Bidang Kerjasama Antar-Pesantren YP3I menggelar rakernas di Bogor, Jawa Barat, 8-9 April 2017. Rakernas itu dihadiri lebih dari 160 perwakilan pesantren dari 16 provinsi seluruh Indonesia.
Pemimpin Gerakan Beli Indonesia Ir Heppy Trenggono – yang saat itu sedang berada di luar negeri -- diminta memberikan arahan mengenai bagaimana pedoman implementasi sinergi ekonomi pesantren dalam rakernas tersebut. “Meski kita sedang di negara yang berbeda, keberadaan teknologi telah memudahkan kita untuk tetap menjadi silaturahim, saling berbagi semangat untuk berkhidmat kepada pesantren,” ujar Heppy Trenggono melalui skype.
Menurut Tokoh Perubahan Indonesia versi Republika itu, ada tiga prinsip utama yang harus sama-sama dipahami agar sinergi ekonomi pesantren ini terjadi. “Tidak mudah namun harus dilakukan atau umat akan semakin termarjinalkan,” kata Heppy dalam rilis YP3I yang diterima Republika.co.id, Kamis (13/4).
Heppy menambahkan, dahulu merebut dan mempertahankan kemerdekaan tidak bisa dilepaskan dari peran pesantren wabil khusus kyai dan santri. “Namun seiring perjalanan bangsa Indonesia, peranan itu kian terpinggirkan, lebih banyak hanya dijadikan basis atau kantong-kantong pemilih saat pemilu, pasca itu kita sudah tahu jawabannya,” tutur Heppy.
Heppy lalu menyebutkan, ada tiga prinsip agar ekonomi pesantren bangkit. Pertama, prinsip kebangkitan ekonomi umat. Hal ini mencakup dua aspek utama, yaitu kebangkitan bisa terjadi karena gerakan ideologi, dan kelangsungan usaha bisa terjadi karena disiplin bisnis,” ujarnya.
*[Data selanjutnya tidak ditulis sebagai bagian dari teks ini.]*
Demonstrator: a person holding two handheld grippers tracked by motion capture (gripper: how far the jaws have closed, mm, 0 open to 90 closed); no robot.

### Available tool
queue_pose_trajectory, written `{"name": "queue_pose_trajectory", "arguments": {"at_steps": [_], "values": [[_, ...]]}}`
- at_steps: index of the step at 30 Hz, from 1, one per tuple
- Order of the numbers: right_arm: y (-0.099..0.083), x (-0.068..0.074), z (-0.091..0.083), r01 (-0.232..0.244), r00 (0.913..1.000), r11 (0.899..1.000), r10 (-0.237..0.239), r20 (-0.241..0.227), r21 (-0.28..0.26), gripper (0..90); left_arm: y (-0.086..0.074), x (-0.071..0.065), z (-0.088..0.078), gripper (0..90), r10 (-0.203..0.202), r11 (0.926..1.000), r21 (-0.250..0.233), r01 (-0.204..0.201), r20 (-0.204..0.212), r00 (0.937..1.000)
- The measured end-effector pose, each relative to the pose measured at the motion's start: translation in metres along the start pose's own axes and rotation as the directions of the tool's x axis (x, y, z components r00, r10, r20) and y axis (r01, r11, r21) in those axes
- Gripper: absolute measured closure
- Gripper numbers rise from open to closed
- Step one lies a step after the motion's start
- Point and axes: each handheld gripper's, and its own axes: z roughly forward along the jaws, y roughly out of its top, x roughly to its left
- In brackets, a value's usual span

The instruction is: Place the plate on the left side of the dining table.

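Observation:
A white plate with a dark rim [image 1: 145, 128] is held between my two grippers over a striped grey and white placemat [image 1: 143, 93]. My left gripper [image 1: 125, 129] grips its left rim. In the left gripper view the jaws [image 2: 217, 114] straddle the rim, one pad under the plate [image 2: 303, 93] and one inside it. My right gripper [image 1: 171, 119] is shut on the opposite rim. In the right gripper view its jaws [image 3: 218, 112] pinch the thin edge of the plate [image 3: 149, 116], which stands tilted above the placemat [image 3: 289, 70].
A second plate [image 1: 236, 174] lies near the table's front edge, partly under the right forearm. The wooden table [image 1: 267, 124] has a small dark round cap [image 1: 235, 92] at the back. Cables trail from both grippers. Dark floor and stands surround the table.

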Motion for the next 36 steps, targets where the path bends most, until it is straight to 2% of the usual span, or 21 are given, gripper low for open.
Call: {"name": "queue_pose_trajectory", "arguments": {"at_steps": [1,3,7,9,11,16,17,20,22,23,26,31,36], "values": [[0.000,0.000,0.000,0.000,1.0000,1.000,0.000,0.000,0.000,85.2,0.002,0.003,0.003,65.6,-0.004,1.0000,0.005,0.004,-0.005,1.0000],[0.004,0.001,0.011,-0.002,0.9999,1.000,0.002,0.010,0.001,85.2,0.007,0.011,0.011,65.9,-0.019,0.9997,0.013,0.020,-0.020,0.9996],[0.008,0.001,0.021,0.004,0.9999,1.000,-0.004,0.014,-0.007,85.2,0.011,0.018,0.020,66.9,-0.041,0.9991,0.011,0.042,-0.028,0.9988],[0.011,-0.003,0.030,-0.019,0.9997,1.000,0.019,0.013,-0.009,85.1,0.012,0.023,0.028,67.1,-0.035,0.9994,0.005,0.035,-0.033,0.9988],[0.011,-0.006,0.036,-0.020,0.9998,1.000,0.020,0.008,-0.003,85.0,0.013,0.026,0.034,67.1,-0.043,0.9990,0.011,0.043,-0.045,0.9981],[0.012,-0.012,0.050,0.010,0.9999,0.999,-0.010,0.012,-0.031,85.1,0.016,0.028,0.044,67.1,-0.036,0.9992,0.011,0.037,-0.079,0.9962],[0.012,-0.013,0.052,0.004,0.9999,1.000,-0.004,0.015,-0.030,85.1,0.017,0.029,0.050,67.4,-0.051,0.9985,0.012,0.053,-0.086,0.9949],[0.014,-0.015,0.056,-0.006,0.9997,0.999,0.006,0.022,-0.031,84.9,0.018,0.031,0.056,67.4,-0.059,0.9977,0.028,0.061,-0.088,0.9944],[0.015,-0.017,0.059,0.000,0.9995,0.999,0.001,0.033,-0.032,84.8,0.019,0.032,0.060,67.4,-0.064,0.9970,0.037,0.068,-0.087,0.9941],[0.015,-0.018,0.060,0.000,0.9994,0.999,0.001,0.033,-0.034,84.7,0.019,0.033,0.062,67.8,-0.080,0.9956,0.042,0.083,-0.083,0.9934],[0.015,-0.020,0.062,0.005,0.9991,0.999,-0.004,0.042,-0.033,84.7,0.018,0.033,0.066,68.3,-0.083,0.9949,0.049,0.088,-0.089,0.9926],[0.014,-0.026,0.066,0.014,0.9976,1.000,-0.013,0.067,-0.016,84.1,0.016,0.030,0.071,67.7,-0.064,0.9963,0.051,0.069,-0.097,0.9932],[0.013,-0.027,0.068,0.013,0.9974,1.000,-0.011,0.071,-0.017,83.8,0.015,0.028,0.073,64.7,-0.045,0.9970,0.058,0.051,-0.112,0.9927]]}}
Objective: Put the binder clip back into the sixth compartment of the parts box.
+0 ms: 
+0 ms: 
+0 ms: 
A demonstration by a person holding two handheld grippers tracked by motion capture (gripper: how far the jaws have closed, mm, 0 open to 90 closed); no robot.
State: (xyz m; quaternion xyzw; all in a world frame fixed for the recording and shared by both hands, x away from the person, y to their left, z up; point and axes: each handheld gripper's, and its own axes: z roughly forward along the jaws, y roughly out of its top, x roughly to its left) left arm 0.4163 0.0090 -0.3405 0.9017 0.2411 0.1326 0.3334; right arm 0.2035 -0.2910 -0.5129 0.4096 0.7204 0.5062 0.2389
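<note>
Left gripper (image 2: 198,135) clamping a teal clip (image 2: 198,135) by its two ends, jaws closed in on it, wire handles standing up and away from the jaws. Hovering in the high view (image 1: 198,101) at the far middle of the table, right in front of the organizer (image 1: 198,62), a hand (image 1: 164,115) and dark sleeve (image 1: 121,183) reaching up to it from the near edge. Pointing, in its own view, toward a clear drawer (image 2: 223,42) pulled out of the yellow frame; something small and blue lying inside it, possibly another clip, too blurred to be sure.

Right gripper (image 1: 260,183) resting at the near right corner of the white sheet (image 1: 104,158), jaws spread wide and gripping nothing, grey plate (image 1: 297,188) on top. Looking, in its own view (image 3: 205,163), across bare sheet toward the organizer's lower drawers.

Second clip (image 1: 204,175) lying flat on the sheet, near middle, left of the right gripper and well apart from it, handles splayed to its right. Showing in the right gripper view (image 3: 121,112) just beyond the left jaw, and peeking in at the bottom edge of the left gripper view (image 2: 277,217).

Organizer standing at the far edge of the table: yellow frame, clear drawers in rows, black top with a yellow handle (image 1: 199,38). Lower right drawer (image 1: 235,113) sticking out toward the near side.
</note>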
Kedua, prinsip produk. Ini juga menyangkup dua aspek utama. Yakni, produk harga wajar, kualitas bisa diterima, dan harga murah lebih disukai, produk milik umat lebih diutamakan. “Artinya, kita harus memberikan kesempatan untuk produk-produk umat untuk tumbuh. Mengutamakan produk umat harus menjadi kesadaran untuk mewujudkan sinergi ekonomi pesantren,” paparnya.
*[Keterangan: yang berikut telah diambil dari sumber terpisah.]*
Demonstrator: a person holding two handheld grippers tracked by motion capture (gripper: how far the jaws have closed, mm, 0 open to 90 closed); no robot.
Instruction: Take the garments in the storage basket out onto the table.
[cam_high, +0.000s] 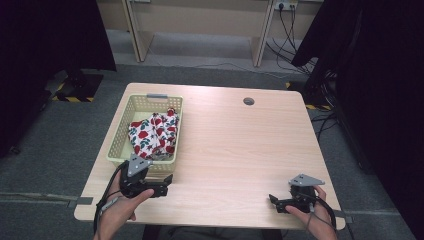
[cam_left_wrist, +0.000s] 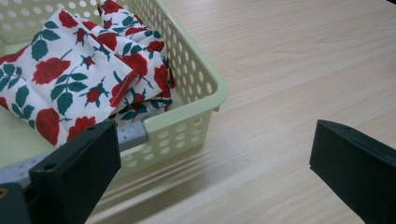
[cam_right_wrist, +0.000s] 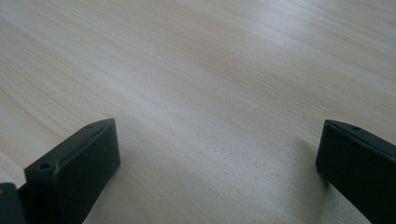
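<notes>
A pale yellow-green plastic basket (cam_high: 120, 132) stands on the left part of the wooden table (cam_high: 235, 140). Inside it lies a crumpled white cloth with red roses and green leaves (cam_high: 152, 134), seen close in the left gripper view (cam_left_wrist: 70, 79) behind the basket's near corner (cam_left_wrist: 196, 116). My left gripper (cam_high: 167, 184) rests on the table just in front of that corner, open and empty (cam_left_wrist: 212, 158). My right gripper (cam_high: 273, 201) sits near the table's front right edge, jaws wide apart over bare wood (cam_right_wrist: 219, 154).
A round cable hole (cam_high: 248, 101) is at the table's back centre. Dark curtains hang at both sides, and cables (cam_high: 285, 35) run along the floor behind the table. Bare wood spans the table's middle and right.
</notes>
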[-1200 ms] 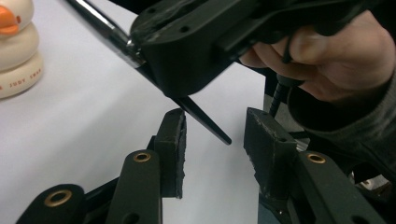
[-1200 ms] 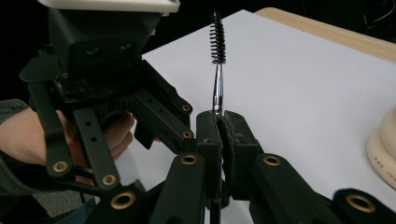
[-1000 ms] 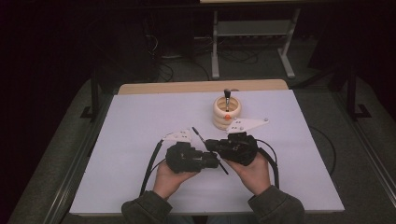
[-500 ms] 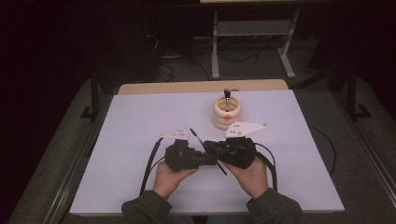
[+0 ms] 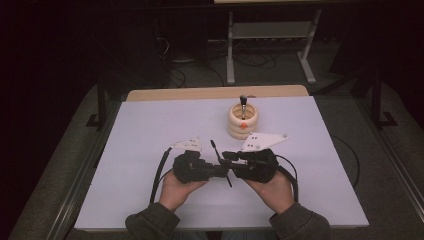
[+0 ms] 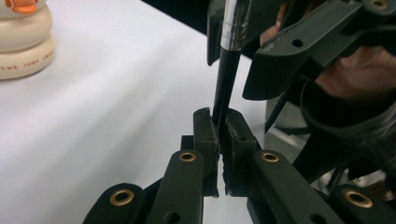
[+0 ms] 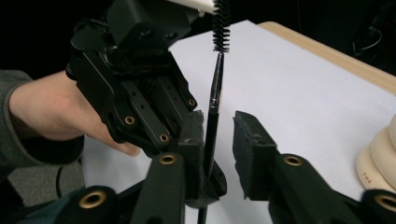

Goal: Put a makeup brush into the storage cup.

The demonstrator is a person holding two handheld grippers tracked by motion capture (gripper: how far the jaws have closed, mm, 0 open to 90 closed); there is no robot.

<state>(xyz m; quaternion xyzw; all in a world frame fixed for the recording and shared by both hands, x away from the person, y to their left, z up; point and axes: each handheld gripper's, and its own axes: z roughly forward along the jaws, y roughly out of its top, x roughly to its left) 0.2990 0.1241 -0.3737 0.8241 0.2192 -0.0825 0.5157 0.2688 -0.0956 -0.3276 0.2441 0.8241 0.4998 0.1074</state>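
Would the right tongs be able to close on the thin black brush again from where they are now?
Probably yes: the brush stands between the right tongs, whose jaws have just been opening and leave a gap. Nothing lies between pad and handle; the left tongs clamp it lower down.

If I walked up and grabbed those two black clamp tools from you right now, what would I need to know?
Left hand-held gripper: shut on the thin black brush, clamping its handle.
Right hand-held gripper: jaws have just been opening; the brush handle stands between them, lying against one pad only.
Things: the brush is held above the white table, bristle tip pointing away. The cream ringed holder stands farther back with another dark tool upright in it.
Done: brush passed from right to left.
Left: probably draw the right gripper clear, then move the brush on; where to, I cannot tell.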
Dan ketiga, prinsip pembangunan karakter. Prinsip ini juga memiliki dua aspek utama. Yang pertama, banyak orang yang ingin berjuang, tidak semua memiliki komitmen. Jadi tidak usah mengeluh, kerjakan saja.
Yang kedua, tugas dakwah adalah membangun karakter. “Tanpa karakter apapun menjadi sulit untuk dibangun. Pendiri NU Kyai Hasyim Asya’ari pernah berpesan, dakwah itu merubah orang menjadi baik. Itulah pembangunan karakter,” tegas Heppy.
Pembina Pondok Pesantren Syafiiyyah Pemalang, Jawa Tengah, Ustadz Muhammad Asrori mendukung pernyataan Heppy Trenggono. “Ketiga prinsip itu harus terus kita bangun dan kembangkan, agar ekonomi pesantren bangkit dan terus berkembang. Kalau ekonomi pesantren bangkit dan terus berkembang, otomatis ekonomi umat bangkit dan berkembang,” papar Muhammad Asrori.